Work item ->
Make an exact copy of the lines below.

Supplied data ->
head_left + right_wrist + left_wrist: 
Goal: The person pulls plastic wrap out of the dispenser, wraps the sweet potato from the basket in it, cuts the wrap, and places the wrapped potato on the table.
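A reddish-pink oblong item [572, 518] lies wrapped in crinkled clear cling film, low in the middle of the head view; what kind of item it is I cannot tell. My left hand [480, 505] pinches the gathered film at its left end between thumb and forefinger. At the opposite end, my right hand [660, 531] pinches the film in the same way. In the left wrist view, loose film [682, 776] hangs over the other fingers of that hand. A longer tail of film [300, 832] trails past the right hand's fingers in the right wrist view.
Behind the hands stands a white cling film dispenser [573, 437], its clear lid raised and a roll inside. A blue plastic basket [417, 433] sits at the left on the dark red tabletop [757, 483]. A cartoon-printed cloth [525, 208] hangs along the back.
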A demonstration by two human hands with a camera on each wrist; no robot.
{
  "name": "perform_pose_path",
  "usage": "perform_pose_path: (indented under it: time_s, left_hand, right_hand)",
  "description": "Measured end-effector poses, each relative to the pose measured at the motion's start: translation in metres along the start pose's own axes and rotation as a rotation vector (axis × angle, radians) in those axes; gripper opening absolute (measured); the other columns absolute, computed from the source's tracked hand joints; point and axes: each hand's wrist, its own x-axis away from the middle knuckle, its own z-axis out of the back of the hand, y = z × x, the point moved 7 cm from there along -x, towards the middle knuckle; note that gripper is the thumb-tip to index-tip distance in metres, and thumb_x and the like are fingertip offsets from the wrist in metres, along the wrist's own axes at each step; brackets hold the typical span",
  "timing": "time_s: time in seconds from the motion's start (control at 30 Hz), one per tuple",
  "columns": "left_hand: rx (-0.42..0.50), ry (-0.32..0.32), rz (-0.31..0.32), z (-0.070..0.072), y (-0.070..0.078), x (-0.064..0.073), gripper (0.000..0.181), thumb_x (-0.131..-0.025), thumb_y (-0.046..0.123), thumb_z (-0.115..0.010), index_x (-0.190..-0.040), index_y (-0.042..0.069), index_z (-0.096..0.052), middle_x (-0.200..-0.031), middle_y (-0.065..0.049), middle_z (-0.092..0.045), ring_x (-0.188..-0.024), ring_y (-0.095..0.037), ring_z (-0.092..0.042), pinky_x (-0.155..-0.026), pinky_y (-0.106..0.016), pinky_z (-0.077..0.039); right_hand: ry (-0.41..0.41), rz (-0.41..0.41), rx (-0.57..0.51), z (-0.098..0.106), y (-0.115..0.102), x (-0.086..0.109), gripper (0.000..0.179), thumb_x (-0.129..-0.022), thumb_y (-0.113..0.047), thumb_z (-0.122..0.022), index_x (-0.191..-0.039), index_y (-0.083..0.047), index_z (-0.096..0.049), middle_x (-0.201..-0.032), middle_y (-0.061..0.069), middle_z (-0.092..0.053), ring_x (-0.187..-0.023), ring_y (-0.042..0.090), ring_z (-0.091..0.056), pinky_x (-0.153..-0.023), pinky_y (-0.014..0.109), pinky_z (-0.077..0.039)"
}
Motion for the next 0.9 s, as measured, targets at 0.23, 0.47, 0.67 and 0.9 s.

Exercise answer ->
head_left + right_wrist + left_wrist: 
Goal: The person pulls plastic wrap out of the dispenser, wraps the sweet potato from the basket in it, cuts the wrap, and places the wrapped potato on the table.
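A reddish-pink oblong item [572, 518] lies wrapped in crinkled clear cling film, low in the middle of the head view; what kind of item it is I cannot tell. My left hand [480, 505] pinches the gathered film at its left end between thumb and forefinger. At the opposite end, my right hand [660, 531] pinches the film in the same way. In the left wrist view, loose film [682, 776] hangs over the other fingers of that hand. A longer tail of film [300, 832] trails past the right hand's fingers in the right wrist view.
Behind the hands stands a white cling film dispenser [573, 437], its clear lid raised and a roll inside. A blue plastic basket [417, 433] sits at the left on the dark red tabletop [757, 483]. A cartoon-printed cloth [525, 208] hangs along the back.
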A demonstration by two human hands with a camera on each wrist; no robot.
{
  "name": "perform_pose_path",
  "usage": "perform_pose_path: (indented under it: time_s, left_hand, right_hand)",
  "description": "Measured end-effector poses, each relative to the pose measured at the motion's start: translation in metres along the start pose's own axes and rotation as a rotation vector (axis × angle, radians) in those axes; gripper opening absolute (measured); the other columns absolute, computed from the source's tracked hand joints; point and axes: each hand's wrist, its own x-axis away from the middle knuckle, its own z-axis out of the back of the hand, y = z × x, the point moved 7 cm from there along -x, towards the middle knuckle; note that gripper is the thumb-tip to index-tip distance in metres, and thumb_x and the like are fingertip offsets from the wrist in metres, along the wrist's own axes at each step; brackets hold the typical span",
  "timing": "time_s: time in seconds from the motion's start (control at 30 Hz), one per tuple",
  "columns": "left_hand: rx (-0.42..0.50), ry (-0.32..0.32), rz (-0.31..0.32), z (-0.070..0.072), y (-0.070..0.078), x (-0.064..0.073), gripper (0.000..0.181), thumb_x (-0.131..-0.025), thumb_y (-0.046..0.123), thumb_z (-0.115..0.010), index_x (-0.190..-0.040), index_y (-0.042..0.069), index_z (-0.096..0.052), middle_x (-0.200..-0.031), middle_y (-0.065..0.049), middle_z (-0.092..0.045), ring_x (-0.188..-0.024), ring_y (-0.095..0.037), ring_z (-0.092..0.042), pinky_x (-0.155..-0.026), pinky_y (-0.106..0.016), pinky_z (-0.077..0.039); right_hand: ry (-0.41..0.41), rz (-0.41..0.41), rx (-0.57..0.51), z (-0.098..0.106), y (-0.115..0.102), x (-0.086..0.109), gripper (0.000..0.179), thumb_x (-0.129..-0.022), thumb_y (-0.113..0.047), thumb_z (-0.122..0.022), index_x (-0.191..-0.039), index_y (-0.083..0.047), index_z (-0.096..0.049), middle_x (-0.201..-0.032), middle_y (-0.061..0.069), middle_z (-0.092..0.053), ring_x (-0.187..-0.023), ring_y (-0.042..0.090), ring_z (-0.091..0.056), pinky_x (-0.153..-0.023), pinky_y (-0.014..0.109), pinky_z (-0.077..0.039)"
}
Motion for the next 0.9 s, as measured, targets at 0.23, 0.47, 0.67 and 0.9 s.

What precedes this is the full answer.